Task brief – Send back exactly the lines from the opening line of the records below through the one with "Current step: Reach".

(Records from a data collection)
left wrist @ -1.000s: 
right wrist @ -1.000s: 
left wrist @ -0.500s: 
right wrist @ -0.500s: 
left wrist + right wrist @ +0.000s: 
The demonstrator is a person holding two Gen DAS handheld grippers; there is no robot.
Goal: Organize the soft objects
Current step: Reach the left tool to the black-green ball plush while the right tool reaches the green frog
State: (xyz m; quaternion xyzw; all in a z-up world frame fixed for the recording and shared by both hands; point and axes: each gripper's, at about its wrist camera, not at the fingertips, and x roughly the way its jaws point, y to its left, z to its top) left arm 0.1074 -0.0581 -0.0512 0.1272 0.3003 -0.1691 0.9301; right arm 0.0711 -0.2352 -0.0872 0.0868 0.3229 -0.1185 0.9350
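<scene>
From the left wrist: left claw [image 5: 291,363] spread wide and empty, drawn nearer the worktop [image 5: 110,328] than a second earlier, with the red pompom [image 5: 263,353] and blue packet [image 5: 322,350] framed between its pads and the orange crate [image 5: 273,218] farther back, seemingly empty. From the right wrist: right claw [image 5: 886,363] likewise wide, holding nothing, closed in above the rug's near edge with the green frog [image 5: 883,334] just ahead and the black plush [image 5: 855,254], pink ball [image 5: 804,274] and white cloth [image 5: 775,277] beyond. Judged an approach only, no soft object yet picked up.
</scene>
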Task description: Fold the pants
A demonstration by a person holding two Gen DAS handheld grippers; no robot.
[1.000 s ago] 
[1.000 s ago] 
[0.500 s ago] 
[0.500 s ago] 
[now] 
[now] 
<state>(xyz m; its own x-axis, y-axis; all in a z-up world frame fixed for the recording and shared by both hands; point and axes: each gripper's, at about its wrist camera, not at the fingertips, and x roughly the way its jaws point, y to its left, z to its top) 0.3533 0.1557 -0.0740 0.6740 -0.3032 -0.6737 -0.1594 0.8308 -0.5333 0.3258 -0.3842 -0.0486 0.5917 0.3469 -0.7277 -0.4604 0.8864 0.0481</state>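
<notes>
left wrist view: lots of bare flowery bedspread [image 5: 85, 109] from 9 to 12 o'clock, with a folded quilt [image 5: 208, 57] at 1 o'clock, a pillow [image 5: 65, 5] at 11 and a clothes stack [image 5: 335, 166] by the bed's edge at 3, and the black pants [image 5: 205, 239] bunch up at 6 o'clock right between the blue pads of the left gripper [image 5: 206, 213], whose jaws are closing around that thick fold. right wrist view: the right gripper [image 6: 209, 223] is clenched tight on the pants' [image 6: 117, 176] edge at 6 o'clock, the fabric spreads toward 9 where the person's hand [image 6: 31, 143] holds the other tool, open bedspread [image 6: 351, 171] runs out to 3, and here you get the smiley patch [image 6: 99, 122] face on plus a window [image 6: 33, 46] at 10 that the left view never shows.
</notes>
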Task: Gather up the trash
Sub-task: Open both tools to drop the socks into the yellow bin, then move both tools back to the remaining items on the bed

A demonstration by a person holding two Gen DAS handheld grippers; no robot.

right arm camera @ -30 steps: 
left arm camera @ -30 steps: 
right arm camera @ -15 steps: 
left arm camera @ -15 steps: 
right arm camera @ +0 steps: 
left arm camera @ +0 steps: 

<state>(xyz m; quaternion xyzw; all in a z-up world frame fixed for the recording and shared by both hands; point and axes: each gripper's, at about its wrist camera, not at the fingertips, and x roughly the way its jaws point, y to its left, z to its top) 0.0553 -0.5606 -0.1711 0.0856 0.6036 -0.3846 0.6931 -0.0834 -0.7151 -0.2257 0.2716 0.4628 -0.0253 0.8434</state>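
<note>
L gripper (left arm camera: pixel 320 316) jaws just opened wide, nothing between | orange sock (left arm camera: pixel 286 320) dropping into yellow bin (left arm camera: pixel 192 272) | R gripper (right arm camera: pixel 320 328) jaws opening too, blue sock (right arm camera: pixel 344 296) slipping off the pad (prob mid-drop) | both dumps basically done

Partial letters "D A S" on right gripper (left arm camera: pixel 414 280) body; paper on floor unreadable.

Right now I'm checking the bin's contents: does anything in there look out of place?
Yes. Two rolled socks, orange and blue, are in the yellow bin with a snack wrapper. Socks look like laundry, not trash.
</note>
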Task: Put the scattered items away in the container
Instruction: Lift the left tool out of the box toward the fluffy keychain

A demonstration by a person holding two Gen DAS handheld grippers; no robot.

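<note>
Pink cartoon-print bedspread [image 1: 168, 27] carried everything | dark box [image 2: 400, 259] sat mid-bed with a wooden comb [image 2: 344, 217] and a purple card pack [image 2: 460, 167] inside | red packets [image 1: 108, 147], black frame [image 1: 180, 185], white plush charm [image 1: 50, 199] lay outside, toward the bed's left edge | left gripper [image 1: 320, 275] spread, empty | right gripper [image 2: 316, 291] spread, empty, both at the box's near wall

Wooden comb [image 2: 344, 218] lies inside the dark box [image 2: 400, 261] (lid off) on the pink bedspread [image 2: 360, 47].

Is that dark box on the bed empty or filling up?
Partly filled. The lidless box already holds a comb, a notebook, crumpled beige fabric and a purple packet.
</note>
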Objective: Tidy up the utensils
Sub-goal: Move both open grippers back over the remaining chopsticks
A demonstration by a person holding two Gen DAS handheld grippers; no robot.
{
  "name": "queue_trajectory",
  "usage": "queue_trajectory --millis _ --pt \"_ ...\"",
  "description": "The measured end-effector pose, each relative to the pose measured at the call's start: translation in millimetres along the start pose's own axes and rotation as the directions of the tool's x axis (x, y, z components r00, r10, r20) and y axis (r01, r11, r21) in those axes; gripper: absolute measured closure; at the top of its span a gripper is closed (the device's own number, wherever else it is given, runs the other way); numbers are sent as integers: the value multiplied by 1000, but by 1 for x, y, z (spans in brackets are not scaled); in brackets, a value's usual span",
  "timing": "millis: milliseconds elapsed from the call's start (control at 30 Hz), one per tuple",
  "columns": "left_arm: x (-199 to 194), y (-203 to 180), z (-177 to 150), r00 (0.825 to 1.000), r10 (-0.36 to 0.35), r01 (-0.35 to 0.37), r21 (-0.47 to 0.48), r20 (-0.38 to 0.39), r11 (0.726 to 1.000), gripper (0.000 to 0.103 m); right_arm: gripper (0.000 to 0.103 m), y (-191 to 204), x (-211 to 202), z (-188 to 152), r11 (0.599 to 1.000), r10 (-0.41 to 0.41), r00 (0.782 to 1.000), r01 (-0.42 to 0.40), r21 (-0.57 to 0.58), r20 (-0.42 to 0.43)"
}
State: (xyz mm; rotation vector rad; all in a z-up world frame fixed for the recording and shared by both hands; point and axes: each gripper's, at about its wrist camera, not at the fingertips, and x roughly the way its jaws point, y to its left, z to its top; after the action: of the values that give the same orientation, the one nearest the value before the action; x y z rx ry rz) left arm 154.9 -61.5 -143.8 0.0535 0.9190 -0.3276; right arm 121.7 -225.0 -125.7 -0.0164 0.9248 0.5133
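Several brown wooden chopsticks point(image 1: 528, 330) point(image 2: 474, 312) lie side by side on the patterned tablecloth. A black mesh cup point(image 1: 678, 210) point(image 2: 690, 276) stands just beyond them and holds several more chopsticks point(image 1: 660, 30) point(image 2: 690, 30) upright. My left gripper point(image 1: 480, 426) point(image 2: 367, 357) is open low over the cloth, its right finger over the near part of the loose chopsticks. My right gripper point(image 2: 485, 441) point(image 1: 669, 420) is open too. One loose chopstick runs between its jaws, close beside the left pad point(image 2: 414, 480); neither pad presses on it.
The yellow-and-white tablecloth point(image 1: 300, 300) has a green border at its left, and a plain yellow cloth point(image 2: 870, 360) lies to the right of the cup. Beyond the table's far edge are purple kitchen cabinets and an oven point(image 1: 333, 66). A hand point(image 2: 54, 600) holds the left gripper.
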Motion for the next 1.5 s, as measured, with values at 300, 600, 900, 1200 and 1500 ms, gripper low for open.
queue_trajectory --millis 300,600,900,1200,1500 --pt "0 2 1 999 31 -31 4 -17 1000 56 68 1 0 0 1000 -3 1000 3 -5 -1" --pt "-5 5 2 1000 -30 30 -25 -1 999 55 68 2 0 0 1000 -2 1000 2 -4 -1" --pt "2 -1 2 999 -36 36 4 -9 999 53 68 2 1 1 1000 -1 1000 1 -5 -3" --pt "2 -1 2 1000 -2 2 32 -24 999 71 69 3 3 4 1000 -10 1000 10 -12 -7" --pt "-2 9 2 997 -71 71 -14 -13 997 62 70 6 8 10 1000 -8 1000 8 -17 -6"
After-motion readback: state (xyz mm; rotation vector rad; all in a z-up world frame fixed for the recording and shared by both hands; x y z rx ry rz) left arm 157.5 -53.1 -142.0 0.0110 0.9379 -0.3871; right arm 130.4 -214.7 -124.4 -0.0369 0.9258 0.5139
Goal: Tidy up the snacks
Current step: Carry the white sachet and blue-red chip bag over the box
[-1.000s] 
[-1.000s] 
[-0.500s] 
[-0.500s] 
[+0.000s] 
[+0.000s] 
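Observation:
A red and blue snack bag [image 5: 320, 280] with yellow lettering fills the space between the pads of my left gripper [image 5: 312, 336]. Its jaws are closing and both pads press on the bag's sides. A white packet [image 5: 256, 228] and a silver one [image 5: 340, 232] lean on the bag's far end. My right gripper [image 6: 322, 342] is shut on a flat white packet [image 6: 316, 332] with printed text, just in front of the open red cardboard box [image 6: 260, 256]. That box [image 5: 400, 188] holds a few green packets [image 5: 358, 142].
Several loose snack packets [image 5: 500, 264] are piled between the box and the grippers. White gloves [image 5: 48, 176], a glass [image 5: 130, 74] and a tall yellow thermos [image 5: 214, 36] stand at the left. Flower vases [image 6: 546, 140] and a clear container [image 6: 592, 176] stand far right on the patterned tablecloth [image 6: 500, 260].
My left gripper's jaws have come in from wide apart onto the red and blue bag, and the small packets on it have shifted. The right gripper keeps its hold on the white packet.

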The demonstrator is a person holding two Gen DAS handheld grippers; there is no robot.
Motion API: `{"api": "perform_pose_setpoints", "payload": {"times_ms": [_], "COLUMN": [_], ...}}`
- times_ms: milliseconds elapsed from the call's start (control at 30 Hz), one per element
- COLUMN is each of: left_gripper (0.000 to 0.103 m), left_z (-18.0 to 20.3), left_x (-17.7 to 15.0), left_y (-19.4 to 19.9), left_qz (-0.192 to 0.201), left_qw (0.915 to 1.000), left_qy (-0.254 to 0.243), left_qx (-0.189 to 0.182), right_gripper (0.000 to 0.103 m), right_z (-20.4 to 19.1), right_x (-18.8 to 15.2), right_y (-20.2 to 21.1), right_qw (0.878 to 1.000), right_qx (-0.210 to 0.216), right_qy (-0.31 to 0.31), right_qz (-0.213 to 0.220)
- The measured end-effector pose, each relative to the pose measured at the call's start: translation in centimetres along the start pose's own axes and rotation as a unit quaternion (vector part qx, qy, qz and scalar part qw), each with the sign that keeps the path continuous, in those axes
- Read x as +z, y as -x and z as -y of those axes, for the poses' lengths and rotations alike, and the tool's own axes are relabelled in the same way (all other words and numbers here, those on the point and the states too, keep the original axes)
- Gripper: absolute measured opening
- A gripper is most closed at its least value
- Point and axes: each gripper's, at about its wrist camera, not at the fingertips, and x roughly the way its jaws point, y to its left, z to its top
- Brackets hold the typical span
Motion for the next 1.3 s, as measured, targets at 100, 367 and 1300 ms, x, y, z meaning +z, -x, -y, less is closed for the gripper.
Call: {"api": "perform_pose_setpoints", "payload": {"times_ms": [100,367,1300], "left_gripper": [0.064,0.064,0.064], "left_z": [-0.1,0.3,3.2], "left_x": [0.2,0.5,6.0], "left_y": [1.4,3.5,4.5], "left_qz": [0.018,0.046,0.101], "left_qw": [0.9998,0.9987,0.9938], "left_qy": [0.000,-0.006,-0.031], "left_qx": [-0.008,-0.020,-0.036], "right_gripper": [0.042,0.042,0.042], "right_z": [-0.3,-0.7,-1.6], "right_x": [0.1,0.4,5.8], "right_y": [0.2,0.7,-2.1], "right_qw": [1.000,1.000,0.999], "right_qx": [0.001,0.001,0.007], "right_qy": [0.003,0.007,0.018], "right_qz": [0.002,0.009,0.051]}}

Written response –
left wrist @ -1.000s: 
right wrist @ -1.000s: 
left wrist @ -0.500s: 
right wrist @ -0.500s: 
left wrist + right wrist @ +0.000s: 
The demonstrator is a person holding two Gen DAS handheld grippers; there is no robot.
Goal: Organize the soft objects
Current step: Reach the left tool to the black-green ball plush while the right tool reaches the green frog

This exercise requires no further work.